It’s actually very fascinating how and why they do this, and how it has evolutionary advantages in doing it.


----------



## Narval (May 9, 2010)

Are you saying that one animal has ever _intentionally_ saved the life of another animal? What makes you say that saving a life was its intention?

An animal doesn't care about life, not even about its own life. Animals don't care about anything actually. Instead of value systems they have instincts that take care of everything. Animals don't even see life as positive and death as negative. Why should they save a life then? 

At least that's what I find reasonable to believe. Do you think it would be reasonable to believe otherwise?


----------



## Christian Marcussen (May 9, 2010)

Narval @ Sun May 09 said:


> Are you saying that one animal has ever _intentionally_ saved the life of another animal? What makes you say that saving a life was its intention?

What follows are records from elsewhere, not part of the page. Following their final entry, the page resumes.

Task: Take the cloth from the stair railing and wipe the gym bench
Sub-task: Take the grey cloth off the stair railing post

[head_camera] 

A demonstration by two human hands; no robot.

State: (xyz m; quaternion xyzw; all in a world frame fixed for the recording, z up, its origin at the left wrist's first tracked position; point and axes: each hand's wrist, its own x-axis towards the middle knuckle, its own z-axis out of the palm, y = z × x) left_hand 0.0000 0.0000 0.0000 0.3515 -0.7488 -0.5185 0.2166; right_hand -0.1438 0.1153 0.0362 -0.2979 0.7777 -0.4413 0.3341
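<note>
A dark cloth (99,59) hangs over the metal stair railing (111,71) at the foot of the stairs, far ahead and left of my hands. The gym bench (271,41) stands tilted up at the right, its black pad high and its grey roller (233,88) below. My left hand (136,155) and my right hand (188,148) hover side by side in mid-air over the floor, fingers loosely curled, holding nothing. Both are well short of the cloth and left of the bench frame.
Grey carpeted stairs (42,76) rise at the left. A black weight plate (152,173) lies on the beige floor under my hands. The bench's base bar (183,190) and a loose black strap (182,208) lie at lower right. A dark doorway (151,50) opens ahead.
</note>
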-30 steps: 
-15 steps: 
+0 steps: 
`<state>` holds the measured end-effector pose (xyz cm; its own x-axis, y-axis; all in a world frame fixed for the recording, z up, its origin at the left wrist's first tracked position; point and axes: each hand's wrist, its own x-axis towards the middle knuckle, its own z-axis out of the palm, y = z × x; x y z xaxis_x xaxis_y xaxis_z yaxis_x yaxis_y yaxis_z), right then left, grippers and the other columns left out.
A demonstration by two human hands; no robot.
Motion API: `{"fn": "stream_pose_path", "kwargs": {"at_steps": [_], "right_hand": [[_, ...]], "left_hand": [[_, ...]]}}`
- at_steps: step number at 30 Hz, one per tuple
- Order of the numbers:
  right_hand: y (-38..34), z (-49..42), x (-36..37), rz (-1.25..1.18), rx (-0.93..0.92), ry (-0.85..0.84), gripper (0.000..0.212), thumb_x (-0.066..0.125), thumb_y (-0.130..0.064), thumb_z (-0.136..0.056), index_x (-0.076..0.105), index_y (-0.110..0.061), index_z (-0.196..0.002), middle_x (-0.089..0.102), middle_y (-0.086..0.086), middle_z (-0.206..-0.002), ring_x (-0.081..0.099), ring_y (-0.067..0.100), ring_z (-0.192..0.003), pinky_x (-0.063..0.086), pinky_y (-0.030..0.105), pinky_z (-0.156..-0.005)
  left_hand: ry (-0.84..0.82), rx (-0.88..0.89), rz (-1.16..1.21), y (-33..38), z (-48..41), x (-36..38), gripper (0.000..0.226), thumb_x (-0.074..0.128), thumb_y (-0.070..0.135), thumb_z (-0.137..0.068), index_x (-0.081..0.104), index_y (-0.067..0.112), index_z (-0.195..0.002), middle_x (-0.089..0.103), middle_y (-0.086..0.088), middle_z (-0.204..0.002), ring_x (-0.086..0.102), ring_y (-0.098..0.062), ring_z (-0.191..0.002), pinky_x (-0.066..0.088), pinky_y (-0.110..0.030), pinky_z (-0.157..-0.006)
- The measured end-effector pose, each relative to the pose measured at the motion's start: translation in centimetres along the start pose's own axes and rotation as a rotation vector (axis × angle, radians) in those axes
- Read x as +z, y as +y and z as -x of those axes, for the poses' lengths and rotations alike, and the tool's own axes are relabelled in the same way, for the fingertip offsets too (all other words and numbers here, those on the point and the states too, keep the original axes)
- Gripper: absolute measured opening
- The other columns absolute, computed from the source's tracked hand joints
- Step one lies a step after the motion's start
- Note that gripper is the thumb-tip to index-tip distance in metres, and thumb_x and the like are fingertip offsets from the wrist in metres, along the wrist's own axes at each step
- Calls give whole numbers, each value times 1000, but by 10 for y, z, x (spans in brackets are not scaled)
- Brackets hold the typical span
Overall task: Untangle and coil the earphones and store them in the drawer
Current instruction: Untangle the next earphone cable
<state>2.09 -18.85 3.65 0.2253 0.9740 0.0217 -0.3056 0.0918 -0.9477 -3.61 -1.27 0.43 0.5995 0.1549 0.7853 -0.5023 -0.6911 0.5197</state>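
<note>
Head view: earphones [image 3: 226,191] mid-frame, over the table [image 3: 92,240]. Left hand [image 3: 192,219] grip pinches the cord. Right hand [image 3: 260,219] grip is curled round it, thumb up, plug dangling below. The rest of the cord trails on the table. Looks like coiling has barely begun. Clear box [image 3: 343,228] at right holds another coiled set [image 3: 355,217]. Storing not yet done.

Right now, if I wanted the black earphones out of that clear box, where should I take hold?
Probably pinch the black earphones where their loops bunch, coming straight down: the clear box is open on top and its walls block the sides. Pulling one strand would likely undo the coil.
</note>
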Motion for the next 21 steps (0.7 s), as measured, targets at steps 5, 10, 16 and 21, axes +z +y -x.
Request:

Well, if you accept that animals do _anything_ intentionally, then yes. If you on the other hand define intention as a form of contemplation and thought, then it starts to get more tricky, although I would still say yes - at least if you regard hesitation as a form of contemplation. But what do you mean by intention? Have you heard of dogs saving their owners? If so, would you call this intention? Would you call it intention if a dog barks at an intruder, but not a family friend? How about scratching on the door when it wants to go outside for a piss?


----------



## Narval (May 9, 2010)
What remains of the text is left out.